James Myers ‘Jim’ Thompson (1906 – 1977) was an outrageously talented novelist, screenwriter – and drunk. When he died in Los Angeles of an alcohol-induced stroke he left a legacy of hard hitting crime novels and brilliant screenplays, perhaps none better than that for Paths Of Glory, Stanley Kubrick’s 1957 film set in the French trenches of The Great War. With a dazzling performance by Kirk Douglas as Colonel Dax, the film has become a classic.
Thompson’s first major success came in 1952 with The Killer Inside Me and it remains grimly innovative. Psychopathic killers have become pretty much mainstream in contemporary crime fiction, but there can be few who chill the blood in quite the same way as Thompson’s West Texas Deputy Sheriff Lou Ford. His menace is all the more compelling because he is the narrator of the novel, and a few hundred words in we are left in no doubt that the dull but amiable law officer, who bores local people stupid with his homespun cod-philosophical clichés, is actually a creature from the darkest reaches of hell.

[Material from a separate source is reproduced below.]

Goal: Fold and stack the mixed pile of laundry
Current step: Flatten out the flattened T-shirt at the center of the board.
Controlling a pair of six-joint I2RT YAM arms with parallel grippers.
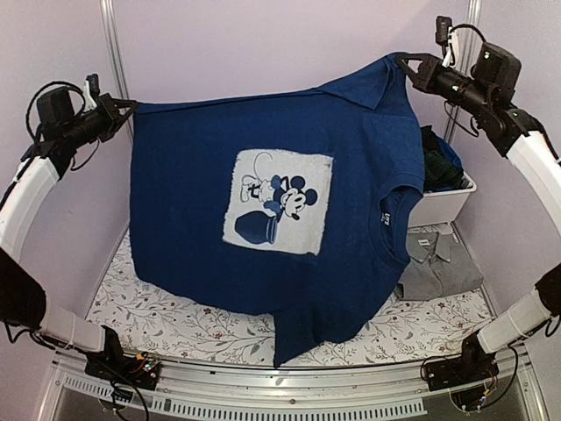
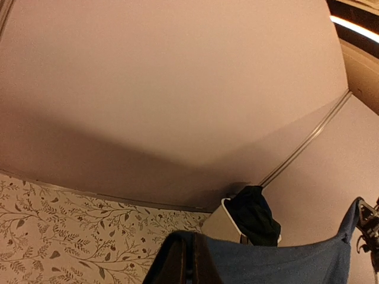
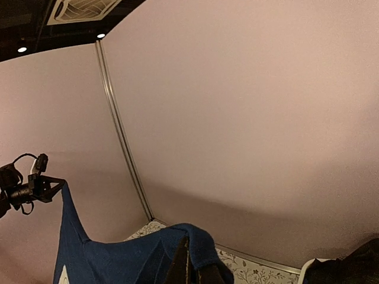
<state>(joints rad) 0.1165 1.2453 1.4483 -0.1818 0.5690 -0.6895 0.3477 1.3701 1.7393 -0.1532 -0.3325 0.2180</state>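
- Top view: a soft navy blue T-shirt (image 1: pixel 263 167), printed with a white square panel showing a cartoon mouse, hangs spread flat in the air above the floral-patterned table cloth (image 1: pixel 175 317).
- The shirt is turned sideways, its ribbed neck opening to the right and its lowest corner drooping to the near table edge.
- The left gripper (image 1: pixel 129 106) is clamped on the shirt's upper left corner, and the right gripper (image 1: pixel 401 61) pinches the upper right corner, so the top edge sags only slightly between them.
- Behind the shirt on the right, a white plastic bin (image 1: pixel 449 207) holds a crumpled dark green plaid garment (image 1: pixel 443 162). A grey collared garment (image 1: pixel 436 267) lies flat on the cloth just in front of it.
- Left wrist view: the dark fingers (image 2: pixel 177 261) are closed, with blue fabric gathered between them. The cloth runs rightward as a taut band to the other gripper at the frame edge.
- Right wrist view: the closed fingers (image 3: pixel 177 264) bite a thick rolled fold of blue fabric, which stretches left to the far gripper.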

Ford has homicidal urges which he refers to as the sickness. They date from childhood, and we learn that he was used for sex by his father’s housekeeper and went on to murder a girl – a crime for which his foster brother took the blame. Ford’s downfall begins with a visit to a beaten up house, outside the city limits; the resident of the house, Joyce Lakeland, is a prostitute, and Sheriff Bob Maples has given his amiable deputy – renowned for not carrying a gun, and being able to sweet-talk his way out of difficult situations – the task of telling her to move on.
Joyce is savvy, and world-weary, but when Ford’s “pardon me, Ma’am,” charm strikes the wrong note, she slaps him. He slaps her back and the encounter takes a dark turn when Ford takes off his belt and gives Joyce what used to be known as “a leathering.” She responds to the beating with obvious arousal, and the pair begin a violent sado-sexual affair.
Ford’s involvement with Joyce becomes complicated when he is summoned by Chester Conway, the major employer in the city. Conway’s feckless son Elmer is one of Joyce’s paying customers and Conway senior wants Ford to engineer a meeting where Elmer is to give Joyce a large sum of money on the understanding that she leaves immediately. Ford twists the situation to his own advantage by giving Joyce a near fatal beating, shooting Elmer and setting up the scene to look as if there has been a violent quarrel which has left both participants dead.
His plan seems to have worked, but seeds of doubt have been sown in the minds of some of Ford’s associates, including Joe Rothman, a sceptical union official, and also Bob Maples, who is old, ill and drinking himself away from thoughts that his deputy may be a murderer.
A key figure in Ford’s life is Amy, his long-time girlfriend. Thompson paints her as physically attractive, but socially constrained. She is a primary school teacher from a good local family who, despite responding to Ford’s violent sexual ways, is determined to marry him. As the dark clouds of suspicion begin to shut the daylight out of Lou Ford’s life, she is the next to die, and Ford’s clumsy attempt to frame someone else for her death is the tipping point. Thereafter his downfall is rapid, and his final moments are as brutal and savage as anything he has inflicted on other people.
We live in a different world now. While violence against women is pretty much standard fare in the scores of serial killer novels which are published every year, The Killer Inside Me is different. Nowadays, if a book is classed (by whom, one could ask) as a literary novel, then almost anything goes. American Psycho attracted all kinds of labels; it was satirical, it was post-modern, it was transgressive, it was New York chic. Firmly rooted in the crime fiction genre, I Was Dora Suarez was horrifically violent, but shot through with author Derek Raymond’s overwhelming compassion and pity. Could, would, should The Killer Inside Me be written and published in 2020? I doubt that a mainstream publisher would handle it, and I am certain that critics would kill it dead, leading to social media vultures hovering over the remains.